Eagle vs Shark Review
Eagle vs Shark bothered me. The title. That poster, with a Jeff Goldblum lookalike dressed up as an eagle…. All the signs of low-budget indie ‘zaniness’ were there and filled me with dread – you know the kind of film that mistakes cute for good storytelling. So it was with trepidation that I settled down to watch it – and was pleasantly surprised.
Eagle vs Shark is the story of Lily (Horsley), an awkward, lonely woman who lives with her brother (Tobeck) and works in a fast food restaurant called Meaty Boy (see what I mean). With nothing better to do, she begins to fantasise about one of the regulars who, like Lily, has a mole above his lip. Just like her. This must be a sign.

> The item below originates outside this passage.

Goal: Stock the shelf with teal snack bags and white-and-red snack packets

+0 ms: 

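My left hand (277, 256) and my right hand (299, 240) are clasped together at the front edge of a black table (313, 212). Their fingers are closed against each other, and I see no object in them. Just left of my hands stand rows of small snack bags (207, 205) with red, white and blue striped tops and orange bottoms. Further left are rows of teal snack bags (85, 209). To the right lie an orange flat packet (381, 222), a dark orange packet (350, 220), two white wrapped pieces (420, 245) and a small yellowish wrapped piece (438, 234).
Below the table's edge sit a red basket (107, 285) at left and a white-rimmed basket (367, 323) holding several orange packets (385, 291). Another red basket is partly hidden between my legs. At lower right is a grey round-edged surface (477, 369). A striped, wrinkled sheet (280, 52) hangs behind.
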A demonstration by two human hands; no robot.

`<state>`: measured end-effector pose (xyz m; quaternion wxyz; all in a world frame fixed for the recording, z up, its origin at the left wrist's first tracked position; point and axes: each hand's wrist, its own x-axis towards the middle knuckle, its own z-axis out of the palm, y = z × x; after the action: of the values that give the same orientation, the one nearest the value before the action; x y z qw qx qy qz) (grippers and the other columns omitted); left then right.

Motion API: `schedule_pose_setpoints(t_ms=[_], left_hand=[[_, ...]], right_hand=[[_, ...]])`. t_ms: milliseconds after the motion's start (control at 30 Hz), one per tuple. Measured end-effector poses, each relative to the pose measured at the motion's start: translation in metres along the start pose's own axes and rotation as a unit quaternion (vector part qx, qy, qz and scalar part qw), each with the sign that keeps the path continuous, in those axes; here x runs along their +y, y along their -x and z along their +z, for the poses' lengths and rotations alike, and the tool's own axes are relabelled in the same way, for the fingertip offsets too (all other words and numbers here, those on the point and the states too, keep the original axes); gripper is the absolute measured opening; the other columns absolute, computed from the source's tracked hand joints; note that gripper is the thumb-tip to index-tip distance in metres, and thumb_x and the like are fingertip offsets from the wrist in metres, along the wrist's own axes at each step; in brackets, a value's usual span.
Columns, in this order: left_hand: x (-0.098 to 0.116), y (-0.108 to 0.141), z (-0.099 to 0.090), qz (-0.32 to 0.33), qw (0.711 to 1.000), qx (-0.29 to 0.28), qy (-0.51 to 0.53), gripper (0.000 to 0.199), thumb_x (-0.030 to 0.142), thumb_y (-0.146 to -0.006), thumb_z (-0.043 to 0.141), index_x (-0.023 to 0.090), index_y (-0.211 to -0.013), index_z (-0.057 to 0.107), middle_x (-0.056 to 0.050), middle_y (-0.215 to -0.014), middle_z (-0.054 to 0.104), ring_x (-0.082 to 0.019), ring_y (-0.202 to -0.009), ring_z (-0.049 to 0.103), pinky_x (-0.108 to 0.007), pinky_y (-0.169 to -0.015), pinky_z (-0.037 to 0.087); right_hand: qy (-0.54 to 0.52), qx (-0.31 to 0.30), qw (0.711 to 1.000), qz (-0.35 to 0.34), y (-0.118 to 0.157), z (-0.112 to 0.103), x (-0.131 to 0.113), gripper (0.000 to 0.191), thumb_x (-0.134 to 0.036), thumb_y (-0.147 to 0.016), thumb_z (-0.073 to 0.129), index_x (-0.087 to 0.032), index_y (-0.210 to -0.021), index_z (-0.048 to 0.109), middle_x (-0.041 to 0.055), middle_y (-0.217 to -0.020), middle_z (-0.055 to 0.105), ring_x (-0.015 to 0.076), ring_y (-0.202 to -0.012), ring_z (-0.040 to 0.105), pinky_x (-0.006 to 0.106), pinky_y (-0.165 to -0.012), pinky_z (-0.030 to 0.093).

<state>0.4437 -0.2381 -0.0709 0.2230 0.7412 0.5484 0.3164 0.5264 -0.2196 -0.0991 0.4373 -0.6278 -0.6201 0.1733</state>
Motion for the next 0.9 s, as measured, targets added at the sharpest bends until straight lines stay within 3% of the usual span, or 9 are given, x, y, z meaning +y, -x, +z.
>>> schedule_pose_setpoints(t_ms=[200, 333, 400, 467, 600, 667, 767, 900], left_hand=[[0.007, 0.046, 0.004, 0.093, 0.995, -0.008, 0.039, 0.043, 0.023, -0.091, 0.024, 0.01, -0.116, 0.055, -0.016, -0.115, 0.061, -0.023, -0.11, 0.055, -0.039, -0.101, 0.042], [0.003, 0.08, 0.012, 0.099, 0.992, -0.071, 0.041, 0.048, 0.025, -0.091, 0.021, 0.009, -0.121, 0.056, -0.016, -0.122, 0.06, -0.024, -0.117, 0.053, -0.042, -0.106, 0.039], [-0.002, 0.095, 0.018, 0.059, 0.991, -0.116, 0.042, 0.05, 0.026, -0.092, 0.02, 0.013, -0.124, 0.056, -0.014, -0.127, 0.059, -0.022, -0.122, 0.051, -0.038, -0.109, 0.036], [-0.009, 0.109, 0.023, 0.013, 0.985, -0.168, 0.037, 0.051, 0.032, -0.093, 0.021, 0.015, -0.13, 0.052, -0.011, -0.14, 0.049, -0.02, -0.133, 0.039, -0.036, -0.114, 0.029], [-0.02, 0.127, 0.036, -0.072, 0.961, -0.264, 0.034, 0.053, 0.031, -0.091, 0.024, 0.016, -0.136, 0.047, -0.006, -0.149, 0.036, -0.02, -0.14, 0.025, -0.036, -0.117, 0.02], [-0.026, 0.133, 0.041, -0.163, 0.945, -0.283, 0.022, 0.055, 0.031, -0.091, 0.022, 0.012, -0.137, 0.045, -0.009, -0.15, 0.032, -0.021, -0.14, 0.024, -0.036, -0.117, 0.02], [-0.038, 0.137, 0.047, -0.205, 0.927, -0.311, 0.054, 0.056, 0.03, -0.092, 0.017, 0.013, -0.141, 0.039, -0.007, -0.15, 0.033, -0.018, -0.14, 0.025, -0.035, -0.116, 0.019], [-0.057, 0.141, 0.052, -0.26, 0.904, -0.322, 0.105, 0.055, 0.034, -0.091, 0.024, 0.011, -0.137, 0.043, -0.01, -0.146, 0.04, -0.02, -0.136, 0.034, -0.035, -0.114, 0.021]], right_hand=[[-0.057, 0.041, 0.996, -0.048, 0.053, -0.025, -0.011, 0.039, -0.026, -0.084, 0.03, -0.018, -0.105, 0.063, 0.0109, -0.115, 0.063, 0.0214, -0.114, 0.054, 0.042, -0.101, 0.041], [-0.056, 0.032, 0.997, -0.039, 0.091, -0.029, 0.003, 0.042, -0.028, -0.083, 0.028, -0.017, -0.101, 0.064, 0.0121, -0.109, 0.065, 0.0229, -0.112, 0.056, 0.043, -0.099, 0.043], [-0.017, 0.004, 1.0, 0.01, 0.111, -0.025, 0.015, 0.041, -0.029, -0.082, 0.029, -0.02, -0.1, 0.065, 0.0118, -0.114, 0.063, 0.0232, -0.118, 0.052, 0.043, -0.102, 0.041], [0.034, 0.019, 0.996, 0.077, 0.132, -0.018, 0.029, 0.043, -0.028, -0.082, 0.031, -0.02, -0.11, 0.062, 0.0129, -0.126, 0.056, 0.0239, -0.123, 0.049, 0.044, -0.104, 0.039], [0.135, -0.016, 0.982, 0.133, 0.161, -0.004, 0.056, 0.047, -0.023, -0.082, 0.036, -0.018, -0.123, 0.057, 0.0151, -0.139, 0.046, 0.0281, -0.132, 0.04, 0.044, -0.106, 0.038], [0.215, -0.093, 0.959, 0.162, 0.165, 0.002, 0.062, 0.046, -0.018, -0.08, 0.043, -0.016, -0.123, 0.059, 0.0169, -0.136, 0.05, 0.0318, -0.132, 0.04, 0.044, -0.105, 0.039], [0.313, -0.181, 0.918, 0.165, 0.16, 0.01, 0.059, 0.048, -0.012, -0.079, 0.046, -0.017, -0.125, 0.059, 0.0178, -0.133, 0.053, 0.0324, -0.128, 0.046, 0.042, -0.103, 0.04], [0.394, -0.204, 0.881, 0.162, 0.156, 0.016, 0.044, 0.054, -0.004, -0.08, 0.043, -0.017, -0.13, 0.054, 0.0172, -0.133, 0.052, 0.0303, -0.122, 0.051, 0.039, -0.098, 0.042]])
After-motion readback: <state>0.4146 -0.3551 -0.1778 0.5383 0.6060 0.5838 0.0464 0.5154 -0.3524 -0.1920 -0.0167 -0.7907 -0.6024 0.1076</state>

Jarrod (Clement) isn’t interested in the weird mole girl. Even when she offers him free fries. He’s more interested in her pretty co-worker. But Lily plucks up the courage to go to Jarrod’s video game showdown party (dress code: come as your favourite animal) and gets his attention when her avatar Dangerous Person proves to be surprisingly good at video games. They begin a tenuous relationship and she agrees with her brother to drive Jarrod home, where he plans to face his high school nemesis. Having been sacked, Lily decides to stay on and help Jarrod with his fight training.
Jarrod is all mouth and no trousers; desperate to impress, he’s terrified to be himself. He doesn’t think Lily is good enough for him, and swiftly dumps her; unfortunately there isn’t a bus til the weekend so Lily stays on, sleeping in the garden and getting on surprisingly well with Jarrod’s family of eccentrics and oddballs, which in turn makes Jarrod jealous. With his big fight coming up, he can’t afford to be thinking about Lily…
Eagle vs Shark has the potential to be incredibly annoying but somehow manages not to be. Largely, I think, due to the character of Lily and the dead-pan, hilarious performances. Lily is really odd but there’s something compelling about her. She lacks confidence, but at the same time isn’t afraid to be herself and stand up for what she believes in. She has amazing faith in people and her attitude is always positive, despite the fact that people are really mean to her. By the end of the film Lily awakens all sorts of protective impulses, and you really want her to be happy.
All the performances are outstanding, but the two leads are marvellous. Jarrod is really annoying – frankly, he’s a bit of an arse – all the worst male traits wrapped in one horrid bundle. He’s aggressively bombastic and massively insecure, a self-obsessed commitment-phobe. But Lily somehow sees past all this to the kernel of decent human being inside, and her grit and sweetness in turn impress him.
Put it this way; if you can’t get tickets for Bourne this weekend, you could do a lot worse than Eagle vs Shark.